§ Task prompt: Scan the records below for the line containing "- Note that" and the line containing "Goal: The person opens". Copy both, plus every line between, exactly.

§ Data records:

● ● ● ● ● ● ●

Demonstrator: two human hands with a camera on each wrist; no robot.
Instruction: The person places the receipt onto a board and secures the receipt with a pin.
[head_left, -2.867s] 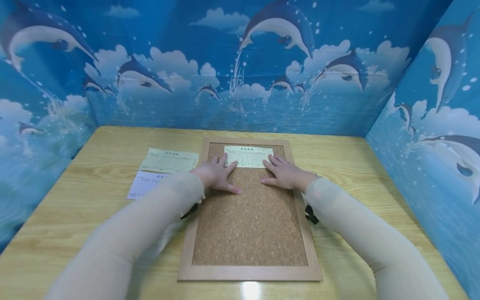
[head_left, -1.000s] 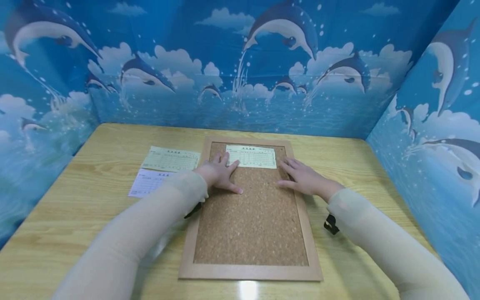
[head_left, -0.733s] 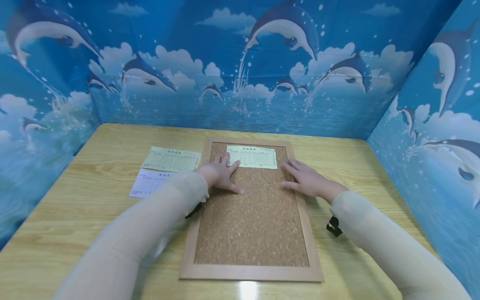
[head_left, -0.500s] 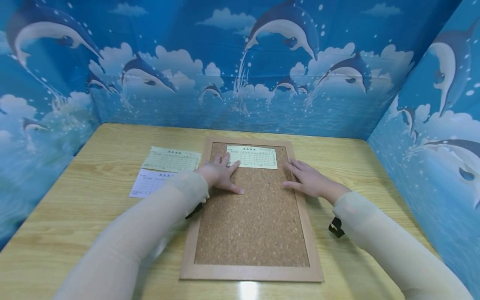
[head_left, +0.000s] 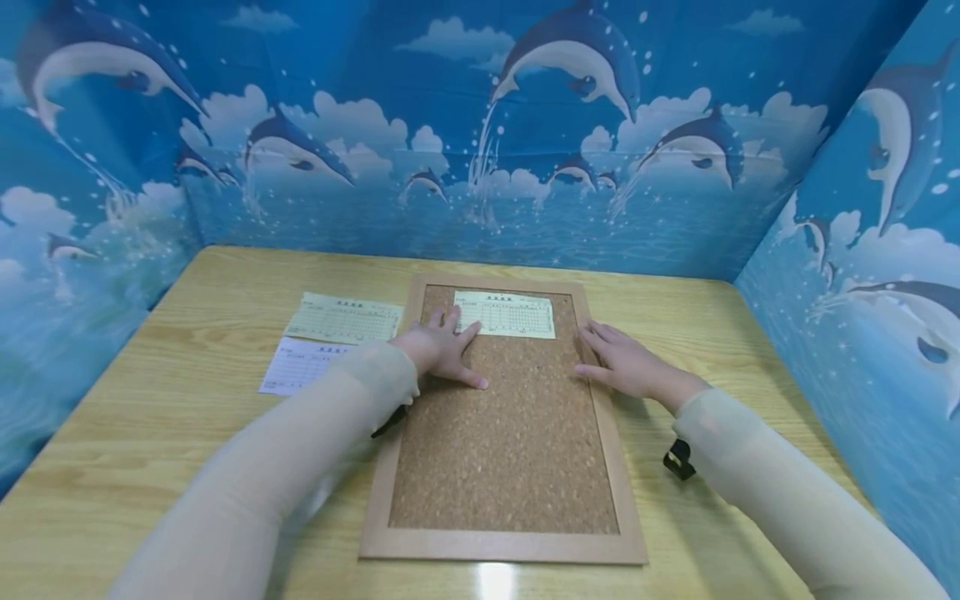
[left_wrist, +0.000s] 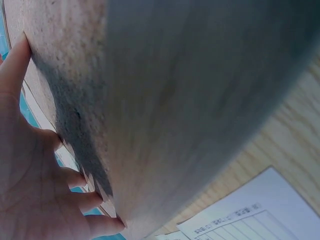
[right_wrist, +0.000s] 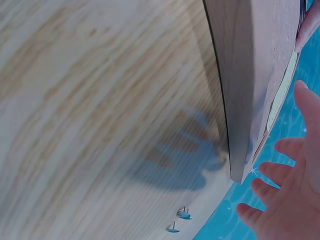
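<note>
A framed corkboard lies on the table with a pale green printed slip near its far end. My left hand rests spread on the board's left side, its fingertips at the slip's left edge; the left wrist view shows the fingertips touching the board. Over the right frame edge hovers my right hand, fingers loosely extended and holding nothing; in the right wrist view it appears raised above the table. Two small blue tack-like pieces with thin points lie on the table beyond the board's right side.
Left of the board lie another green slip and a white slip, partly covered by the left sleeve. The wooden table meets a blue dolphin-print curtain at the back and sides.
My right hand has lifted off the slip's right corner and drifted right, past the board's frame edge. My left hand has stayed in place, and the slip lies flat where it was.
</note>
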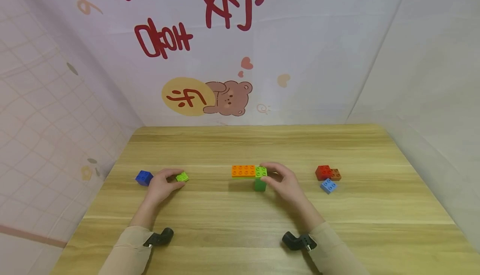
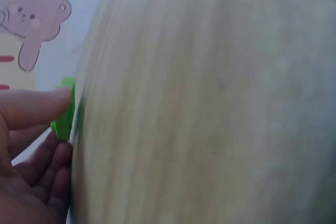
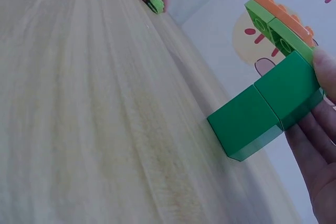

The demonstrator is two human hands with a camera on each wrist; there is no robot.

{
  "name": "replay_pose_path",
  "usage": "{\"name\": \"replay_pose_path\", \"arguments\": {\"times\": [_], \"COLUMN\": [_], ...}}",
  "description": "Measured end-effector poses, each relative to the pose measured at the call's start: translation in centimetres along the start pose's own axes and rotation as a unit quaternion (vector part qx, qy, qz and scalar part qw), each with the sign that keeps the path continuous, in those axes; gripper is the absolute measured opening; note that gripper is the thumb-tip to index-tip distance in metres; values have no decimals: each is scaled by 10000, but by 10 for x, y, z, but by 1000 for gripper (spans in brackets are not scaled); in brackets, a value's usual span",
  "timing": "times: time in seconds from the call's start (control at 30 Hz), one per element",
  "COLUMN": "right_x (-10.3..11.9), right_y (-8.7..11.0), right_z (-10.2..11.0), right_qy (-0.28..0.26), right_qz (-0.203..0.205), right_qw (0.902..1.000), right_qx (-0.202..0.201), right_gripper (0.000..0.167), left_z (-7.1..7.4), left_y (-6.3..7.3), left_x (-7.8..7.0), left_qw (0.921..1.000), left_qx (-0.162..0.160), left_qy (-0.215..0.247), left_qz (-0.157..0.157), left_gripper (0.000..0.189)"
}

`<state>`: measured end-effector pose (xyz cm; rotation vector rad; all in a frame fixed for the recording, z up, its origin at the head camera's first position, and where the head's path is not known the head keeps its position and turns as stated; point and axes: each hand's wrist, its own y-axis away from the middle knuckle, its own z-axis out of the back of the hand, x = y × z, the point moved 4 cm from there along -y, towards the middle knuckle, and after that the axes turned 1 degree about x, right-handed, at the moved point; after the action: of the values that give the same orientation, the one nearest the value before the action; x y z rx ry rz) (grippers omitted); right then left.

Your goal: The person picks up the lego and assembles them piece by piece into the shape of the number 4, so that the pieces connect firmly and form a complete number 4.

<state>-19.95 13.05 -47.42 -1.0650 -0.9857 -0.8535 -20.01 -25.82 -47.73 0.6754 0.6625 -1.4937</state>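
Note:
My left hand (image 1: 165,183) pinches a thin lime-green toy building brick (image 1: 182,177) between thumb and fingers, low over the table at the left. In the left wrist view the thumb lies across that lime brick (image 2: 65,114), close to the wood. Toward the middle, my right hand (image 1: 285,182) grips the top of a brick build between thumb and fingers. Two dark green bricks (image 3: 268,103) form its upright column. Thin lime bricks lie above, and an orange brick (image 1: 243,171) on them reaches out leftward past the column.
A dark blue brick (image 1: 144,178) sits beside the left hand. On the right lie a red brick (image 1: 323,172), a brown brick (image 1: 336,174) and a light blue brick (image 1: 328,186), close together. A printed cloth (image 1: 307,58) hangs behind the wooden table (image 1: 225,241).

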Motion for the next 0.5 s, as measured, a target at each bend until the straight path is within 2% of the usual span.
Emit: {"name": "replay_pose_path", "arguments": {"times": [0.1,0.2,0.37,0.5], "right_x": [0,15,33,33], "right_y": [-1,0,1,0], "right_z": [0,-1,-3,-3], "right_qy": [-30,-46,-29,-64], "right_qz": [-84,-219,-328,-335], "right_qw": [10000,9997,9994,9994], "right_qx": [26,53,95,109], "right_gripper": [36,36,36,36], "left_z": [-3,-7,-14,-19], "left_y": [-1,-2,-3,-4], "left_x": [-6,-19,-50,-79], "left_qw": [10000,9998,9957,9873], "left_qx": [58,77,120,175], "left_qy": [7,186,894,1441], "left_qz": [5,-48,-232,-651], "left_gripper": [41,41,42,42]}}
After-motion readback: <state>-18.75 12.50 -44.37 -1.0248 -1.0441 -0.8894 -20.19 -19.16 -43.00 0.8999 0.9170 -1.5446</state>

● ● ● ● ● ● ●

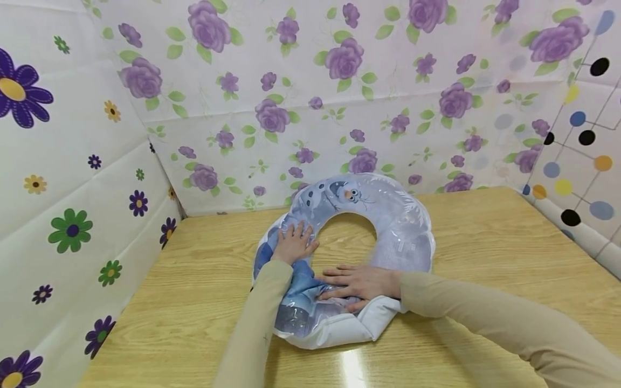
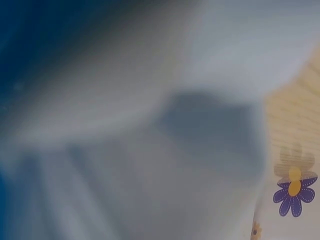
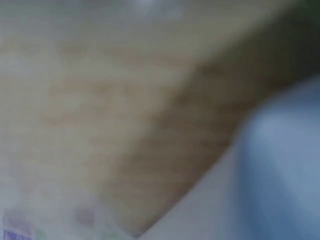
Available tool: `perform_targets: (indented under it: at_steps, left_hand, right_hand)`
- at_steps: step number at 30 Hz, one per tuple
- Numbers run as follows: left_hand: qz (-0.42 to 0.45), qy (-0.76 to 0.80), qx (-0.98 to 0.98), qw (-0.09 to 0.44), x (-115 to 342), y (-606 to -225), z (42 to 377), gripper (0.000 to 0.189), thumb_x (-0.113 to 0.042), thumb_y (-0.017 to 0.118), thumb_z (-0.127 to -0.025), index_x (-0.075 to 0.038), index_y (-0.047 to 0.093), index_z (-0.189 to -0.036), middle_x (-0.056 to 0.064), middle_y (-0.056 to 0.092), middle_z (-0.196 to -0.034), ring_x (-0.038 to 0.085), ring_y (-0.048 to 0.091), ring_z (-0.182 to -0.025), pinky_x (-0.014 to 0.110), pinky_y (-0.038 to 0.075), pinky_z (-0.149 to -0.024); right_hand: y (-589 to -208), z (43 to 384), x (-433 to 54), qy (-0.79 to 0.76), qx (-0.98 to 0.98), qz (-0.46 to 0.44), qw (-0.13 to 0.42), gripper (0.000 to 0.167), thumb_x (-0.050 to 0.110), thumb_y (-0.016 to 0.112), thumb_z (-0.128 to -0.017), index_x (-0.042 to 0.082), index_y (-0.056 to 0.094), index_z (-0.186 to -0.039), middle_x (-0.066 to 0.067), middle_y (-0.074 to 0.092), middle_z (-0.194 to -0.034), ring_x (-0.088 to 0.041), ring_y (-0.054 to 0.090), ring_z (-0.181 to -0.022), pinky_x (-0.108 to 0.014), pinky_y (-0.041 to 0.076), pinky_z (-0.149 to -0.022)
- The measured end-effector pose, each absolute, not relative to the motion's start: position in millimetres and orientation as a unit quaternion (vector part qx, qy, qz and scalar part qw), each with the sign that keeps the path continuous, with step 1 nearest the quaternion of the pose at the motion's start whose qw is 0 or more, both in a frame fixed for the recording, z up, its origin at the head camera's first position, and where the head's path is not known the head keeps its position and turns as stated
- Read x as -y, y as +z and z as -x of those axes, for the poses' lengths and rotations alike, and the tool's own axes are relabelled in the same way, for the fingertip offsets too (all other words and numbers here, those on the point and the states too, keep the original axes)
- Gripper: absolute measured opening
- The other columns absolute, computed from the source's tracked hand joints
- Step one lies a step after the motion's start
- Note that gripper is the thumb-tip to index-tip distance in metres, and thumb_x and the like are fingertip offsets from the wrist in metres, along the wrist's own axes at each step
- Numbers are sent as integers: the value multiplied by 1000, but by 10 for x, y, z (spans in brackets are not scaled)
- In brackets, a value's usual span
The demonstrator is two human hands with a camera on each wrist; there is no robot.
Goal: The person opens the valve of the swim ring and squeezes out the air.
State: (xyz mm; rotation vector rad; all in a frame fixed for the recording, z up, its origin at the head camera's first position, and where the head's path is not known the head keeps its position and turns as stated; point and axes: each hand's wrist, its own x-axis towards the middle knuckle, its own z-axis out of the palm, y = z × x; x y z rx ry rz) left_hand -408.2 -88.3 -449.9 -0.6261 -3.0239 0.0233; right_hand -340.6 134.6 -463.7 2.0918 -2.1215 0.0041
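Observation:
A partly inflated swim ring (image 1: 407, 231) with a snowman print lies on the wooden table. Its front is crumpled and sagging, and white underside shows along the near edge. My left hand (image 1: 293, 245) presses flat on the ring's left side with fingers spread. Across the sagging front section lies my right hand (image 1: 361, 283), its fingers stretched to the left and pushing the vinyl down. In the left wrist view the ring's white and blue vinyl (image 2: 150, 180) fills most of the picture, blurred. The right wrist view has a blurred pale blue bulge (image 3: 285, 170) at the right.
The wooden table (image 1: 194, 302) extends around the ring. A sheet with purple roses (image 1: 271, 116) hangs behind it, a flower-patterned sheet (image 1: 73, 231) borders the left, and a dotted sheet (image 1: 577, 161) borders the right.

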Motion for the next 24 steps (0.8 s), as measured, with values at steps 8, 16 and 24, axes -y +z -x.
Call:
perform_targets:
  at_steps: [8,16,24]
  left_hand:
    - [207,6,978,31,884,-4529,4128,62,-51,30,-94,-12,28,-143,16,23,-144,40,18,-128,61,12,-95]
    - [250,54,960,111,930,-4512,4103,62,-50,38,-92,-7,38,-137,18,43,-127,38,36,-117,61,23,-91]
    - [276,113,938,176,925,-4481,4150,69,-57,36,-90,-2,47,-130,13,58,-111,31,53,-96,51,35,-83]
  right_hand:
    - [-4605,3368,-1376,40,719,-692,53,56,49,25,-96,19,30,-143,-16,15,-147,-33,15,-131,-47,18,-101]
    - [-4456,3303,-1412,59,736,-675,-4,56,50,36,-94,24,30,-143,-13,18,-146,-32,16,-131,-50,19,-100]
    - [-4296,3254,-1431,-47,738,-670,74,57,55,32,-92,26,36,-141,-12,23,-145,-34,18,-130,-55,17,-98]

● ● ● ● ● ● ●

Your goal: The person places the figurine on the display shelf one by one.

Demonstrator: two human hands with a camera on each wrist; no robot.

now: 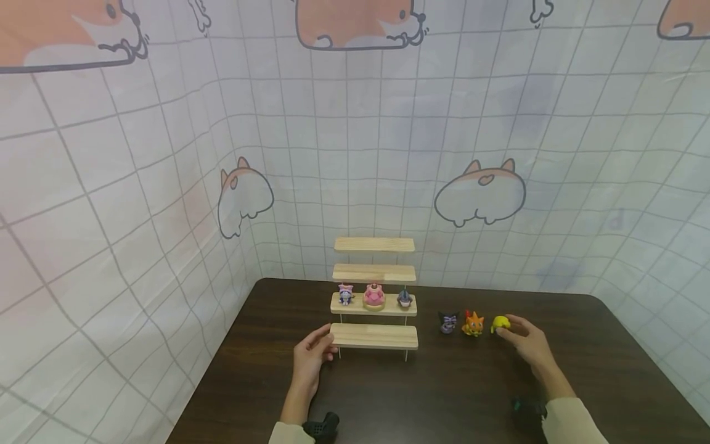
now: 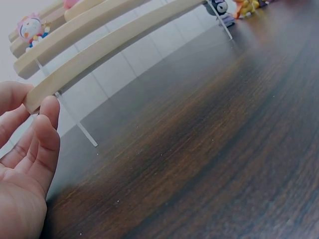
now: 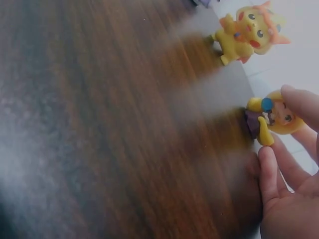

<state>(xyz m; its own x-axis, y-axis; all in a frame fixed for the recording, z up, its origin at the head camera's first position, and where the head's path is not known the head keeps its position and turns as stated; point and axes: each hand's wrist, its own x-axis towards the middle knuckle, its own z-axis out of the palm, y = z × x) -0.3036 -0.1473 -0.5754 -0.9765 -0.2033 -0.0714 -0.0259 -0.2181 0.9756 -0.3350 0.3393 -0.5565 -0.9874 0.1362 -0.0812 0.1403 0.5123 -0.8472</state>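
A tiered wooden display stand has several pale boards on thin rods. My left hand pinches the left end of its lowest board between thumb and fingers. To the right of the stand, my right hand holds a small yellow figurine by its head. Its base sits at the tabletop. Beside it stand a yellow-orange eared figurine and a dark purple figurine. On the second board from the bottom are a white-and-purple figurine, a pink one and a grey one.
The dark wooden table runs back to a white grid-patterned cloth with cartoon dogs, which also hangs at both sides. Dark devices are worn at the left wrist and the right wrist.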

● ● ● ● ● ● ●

§ Response:
- Note that gripper is the thumb-tip to index-tip distance in metres, and thumb_x and the like are fingertip offsets from the wrist in metres, along the wrist's own axes at each step
- Numbers are sent as integers: the value multiplied by 1000, but by 10 for x, y, z (spans in brackets are not scaled)
- In brackets, a value's usual span
The demonstrator is two human hands with a camera on each wrist; there is no robot.
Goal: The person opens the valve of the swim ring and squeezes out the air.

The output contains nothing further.